### WHAT YOU SHOULD DO
Beginning with the line that holds "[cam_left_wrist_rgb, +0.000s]", retype the rest of the listing exactly, last line included.

### INFORMATION SHOWN
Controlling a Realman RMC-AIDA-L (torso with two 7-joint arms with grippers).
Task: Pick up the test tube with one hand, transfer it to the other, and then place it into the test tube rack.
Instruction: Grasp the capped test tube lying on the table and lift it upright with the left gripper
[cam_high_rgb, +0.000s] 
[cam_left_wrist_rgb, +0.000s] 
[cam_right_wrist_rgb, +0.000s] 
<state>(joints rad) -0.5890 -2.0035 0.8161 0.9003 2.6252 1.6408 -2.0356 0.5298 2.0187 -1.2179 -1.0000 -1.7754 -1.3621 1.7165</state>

### SOLVED EXERCISE
[cam_left_wrist_rgb, +0.000s] 
[cam_right_wrist_rgb, +0.000s] 
<state>(joints rad) -0.5890 -2.0035 0.8161 0.9003 2.6252 1.6408 -2.0356 0.5298 2.0187 -1.2179 -1.0000 -1.7754 -1.3621 1.7165</state>

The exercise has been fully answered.